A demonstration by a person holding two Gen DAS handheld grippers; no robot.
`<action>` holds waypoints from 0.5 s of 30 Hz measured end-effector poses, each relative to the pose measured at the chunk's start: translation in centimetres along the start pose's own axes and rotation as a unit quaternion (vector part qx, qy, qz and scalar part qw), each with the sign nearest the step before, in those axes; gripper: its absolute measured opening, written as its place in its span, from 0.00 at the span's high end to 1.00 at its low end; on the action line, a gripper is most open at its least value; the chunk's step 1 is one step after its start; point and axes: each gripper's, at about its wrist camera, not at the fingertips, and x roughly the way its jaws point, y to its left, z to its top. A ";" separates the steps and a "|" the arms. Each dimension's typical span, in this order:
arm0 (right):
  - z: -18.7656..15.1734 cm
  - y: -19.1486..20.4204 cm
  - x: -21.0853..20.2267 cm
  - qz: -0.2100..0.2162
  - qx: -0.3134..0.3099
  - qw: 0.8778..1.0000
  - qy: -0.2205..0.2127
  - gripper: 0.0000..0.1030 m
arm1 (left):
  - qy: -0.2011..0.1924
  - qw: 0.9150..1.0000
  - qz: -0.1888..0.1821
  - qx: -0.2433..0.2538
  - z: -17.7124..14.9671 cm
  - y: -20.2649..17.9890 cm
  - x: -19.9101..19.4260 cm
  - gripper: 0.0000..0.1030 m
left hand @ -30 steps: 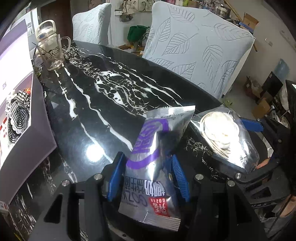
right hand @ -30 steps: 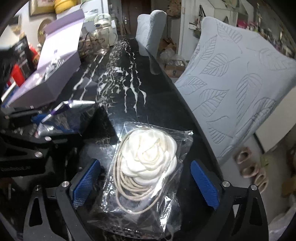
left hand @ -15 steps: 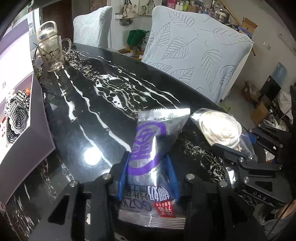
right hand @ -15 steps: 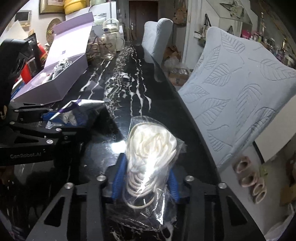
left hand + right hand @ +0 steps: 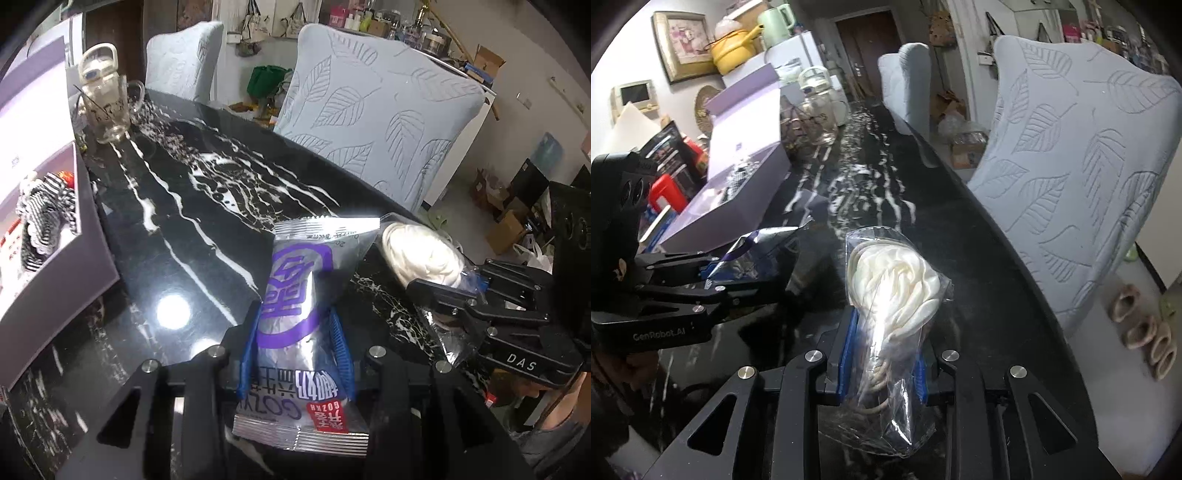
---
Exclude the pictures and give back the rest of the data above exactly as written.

A demonstration by a person holding two Gen DAS handheld grippers; no robot.
`<action>` holds waypoints from 0.5 s of 30 Hz measured end-effector poses, each relative to the pose measured at the chunk's start: translation in centimetres along the start pose's own axes and rotation as a unit quaternion (vector part qx, qy, qz and scalar part qw), each with the sign nearest the step before, in those axes; gripper: its absolute measured opening, written as its place in its span, from 0.00 at the span's high end to 1.00 at its low end; on the action line, a gripper is most open at its least value; the chunk's step 1 is one step after its start; point and axes: each gripper's, at about its wrist camera, not at the fingertips, and x roughly the way its jaws point, y to its left, z to its top. A ";" separates the steps and a "|" the arms. Each dimension's typical span, in this order:
arm0 (right):
  - z: -18.7656..15.1734 cm
  - y: -19.1486..20.4204 cm
  - x: -21.0853..20.2267 cm
  - qz: -0.2100..0.2162
  - qx: -0.3134..0.3099
  - qw: 0.8778..1.0000
  - qy: -0.2205..0.2127
  - gripper: 0.0000..0.1030 m
arm1 (left):
  - qy: -0.2011..0.1924
  - qw: 0.9150..1.0000
  - qz: -0.1888..0.1821
  - qx: -0.2433..0.2538
  - z: -17.7124..14.9671 cm
  - y: -20.2649..17.9890 cm
  - x: -19.9101..19.4260 cm
  - gripper: 0.0000..0.1030 m
left hand @ -30 steps: 
right hand @ -30 steps: 
left hand @ -15 steps: 
right hand @ -15 steps: 
left hand + right hand @ +0 steps: 

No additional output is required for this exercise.